◆三本松高校が活躍
夏の風物詩といえば、甲子園の野球が挙げられる。今年の代表校は、四国地区から鳴門渦
潮(徳島)、明徳義塾(高知)、済美(愛媛)、三本松(香川)の4校であった。いずれの試合のときにも、テレビの前で声援を送っていた人も多いことだろう。
その中で、私は特に三本松高校を注目していた。その理由は、スポーツ医学やリハビリテーションの理論と実践を一緒に学ぶ仲間が関わっているからだ。森安昭斗氏は医療現場で働く理学療法士であり、三本松野球部のOBでもある。常々から選手たちの面倒をみるトレーナーの役割も果たしていた。
◆4番バッターを地域が応援
その中で誰もが知っているエピソードを紹介したい。4番バッターでスラッガーの盛田海心君は1年のとき膝を脱臼し半月板を損傷する大怪我を負った。2年時 に再発し「もう野球はできない」と気落ちすることに。森安氏は「一緒に怪我を乗り越えて最後の夏に甲子園に行こう」と声をかけ、怪我に負けない柔らかく、かつ強靭な身体を作るためのトレーニングに付き添った。
実は、近くの病院で黙々と長期にわたりリハビリを行う盛田君を、住民みんなが知っていて応援していたのである。そのため、香川の決勝戦で盛田海心君がホームランを打ち、優勝に貢献したときには、地域全体が歓喜の渦に包まれた。海心君やチームに対する多くの人々の暖かい心が通じて、三本松高校はベスト8まで勝ちあがったのであろう。
◆怪我のメカニズムは?
スポーツのトレーニングでは、筋トレが有名だ。ただし、筋力(パワー)や筋肉量を向上させる肉体改造により筋肉量は増加したものの、怪我に陥ってしまったという事例も多く報告されてきた。なぜだろう か? その一因として、身体柔軟性が低下し身体が硬くなってしまうことが挙げられよう。

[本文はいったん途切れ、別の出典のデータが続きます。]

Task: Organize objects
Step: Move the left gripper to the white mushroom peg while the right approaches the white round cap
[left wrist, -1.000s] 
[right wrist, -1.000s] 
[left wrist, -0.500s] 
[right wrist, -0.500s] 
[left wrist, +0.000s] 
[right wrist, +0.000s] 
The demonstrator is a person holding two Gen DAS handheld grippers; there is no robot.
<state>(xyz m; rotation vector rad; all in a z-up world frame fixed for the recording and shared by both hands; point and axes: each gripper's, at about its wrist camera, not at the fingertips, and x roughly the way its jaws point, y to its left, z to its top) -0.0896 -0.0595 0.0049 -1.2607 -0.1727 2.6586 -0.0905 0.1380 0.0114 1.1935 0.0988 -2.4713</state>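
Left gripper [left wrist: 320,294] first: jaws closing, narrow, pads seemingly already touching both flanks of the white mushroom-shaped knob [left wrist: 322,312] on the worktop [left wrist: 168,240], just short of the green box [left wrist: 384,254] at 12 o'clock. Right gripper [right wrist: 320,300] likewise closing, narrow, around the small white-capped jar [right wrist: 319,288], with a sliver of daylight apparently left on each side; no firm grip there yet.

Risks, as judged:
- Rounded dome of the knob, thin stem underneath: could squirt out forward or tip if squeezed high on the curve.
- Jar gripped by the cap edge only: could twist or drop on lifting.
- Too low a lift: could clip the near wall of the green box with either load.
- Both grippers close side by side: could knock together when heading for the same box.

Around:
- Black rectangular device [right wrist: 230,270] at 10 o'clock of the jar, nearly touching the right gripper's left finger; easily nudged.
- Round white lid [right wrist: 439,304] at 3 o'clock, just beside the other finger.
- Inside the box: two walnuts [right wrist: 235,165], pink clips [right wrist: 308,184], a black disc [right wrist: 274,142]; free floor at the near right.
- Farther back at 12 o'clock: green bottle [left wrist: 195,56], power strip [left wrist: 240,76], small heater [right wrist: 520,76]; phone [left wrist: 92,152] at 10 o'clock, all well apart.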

ここで、メカニズムを平易に紹介したい。固定源と駆動源という骨格筋による2つの機能を総称して「身体剛性」と呼ぶ。一方、衝撃的なパワーの吸収や緩衝に機能しているのが「半月板・椎間板・軟骨などの軟部組織」と「骨格筋」である。骨格筋の柔軟性が各関節の可動域を確保し、外力の吸収や緩衝に大きく関与する機能を総称して「身体柔性」と呼ぶ。
このような理論を基盤として、実践やリハビリにつなげていく。具体的な方法として、森安氏による棒体操や、研究仲間でマスターズ陸上の指導者である村上充氏による竹体操がある。いずれも脱力して行うストレッチにより、柔軟性アップに効果がみられる。本図は森安氏が教育セミナーで用いる研究データである。これらの実践で、いろいろな怪我が減り、アスリートにも健常人にも有用な方法となろう。